Introducing Mia March
Mia March lives on the coast of Maine, the setting of her novels, with her ten-year-old son and their sweet beagle. Her debut novel, The Meryl Streep Movie Club, was a USA TODAY “hot summer read.”
Mia particularly enjoyed the research required for her upcoming novel, Finding Colin Firth: watching every Colin Firth film she could get her hands on, including her favorite, the BBC miniseries of Pride and Prejudice. Swoon.
Learn about Finding Colin Firth, Simon & Schuster, July 2013
From the author of The Meryl Streep Movie Club, “a heartwarming, spirit-lifting read just in time for beach season” (Kirkus Reviews), comes a new novel about three women, connected in secret and surprising ways, who are in for a life-changing summer when rumor has it that actor Colin Firth is coming to their Maine town to film a movie.

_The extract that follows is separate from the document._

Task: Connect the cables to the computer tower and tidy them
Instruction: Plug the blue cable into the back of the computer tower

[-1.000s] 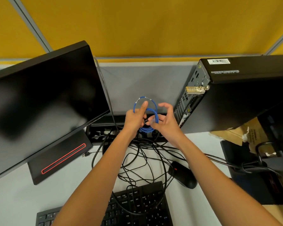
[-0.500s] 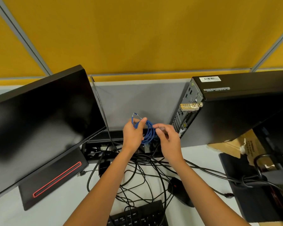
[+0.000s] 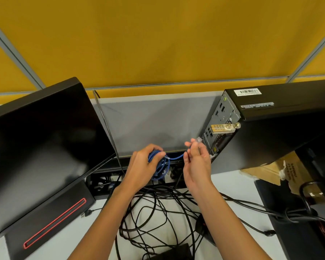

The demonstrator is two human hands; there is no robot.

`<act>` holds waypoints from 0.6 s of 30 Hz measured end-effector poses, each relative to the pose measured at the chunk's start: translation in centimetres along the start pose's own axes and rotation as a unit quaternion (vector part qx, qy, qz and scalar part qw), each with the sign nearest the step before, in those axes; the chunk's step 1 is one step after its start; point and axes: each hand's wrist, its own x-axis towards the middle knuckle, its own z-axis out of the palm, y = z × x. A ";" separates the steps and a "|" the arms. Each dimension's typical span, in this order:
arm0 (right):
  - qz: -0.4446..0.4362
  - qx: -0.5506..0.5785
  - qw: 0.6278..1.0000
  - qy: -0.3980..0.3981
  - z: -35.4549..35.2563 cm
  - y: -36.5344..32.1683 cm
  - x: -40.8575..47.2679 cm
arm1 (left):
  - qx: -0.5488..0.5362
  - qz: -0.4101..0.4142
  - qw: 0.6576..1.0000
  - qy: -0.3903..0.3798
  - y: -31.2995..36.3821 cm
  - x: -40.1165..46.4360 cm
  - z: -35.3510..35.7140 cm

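- Left hand [image 3: 141,167]: fingers curled round a coiled bundle of blue network cable [image 3: 160,167], held above the rear edge of the desk.
- Right hand [image 3: 196,162]: raised just beside the tower's rear panel, thumb and fingers pinching the free end of the same blue cable; the clear plug [image 3: 199,140] shows above the fingertips, close to the panel but apart from it.
- Blue cable, free run: a short length sags between the two hands, from the coil to the right hand.
- Computer tower [image 3: 281,132]: black, upright at right rear of the desk, rear panel [image 3: 219,124] turned toward the hands; grey metal port plate visible, with a green audio jack near the top.
- Brass-coloured lock [image 3: 223,128]: fixed across the rear panel at mid height.
- Barcode labels [image 3: 247,92]: white, on the tower's top face.
- Monitor [image 3: 41,147]: black, screen dark, at left; its base [image 3: 51,222] carries a red outlined slot.
- Black cables [image 3: 158,212]: a loose tangle on the white desk [image 3: 101,231] between the forearms, trailing right toward a second bundle.
- Cable tray [image 3: 109,182]: black, along the desk's rear edge, under the hands.
- Computer mouse [image 3: 202,227]: black, partly hidden by the right forearm.
- Keyboard [image 3: 173,253]: black, only an edge visible at bottom.
- Cardboard [image 3: 274,171]: brown, torn, right of the tower's base.
- Partition [image 3: 158,44]: yellow above, grey panel [image 3: 158,124] below, behind the desk.
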 end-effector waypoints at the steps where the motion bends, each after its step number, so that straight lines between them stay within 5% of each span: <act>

After losing her job and leaving her beloved husband, journalist Gemma Hendricks is sure that scoring an interview with Colin Firth will save her career and marriage. Yet a heart-tugging local story about women, family ties, love, and loss captures her heart–and changes everything.
The story concerns Bea Crane, a floundering twenty-two-year old who learns in a deathbed confession letter that she was adopted at birth. Bea is in Boothbay Harbor to surreptitiously observe her biological mother, Veronica Russo–something of a legend in town–who Bea might not be ready to meet, after all.
Veronica, a thirty-eight-year-old diner waitress famous for her “healing” pies, has come home to Maine to face her past. But when she’s hired as an Extra on the bustling movie set, she wonders if she’s hiding from the truth . . . and perhaps the opportunity of a real life Mr. Darcy.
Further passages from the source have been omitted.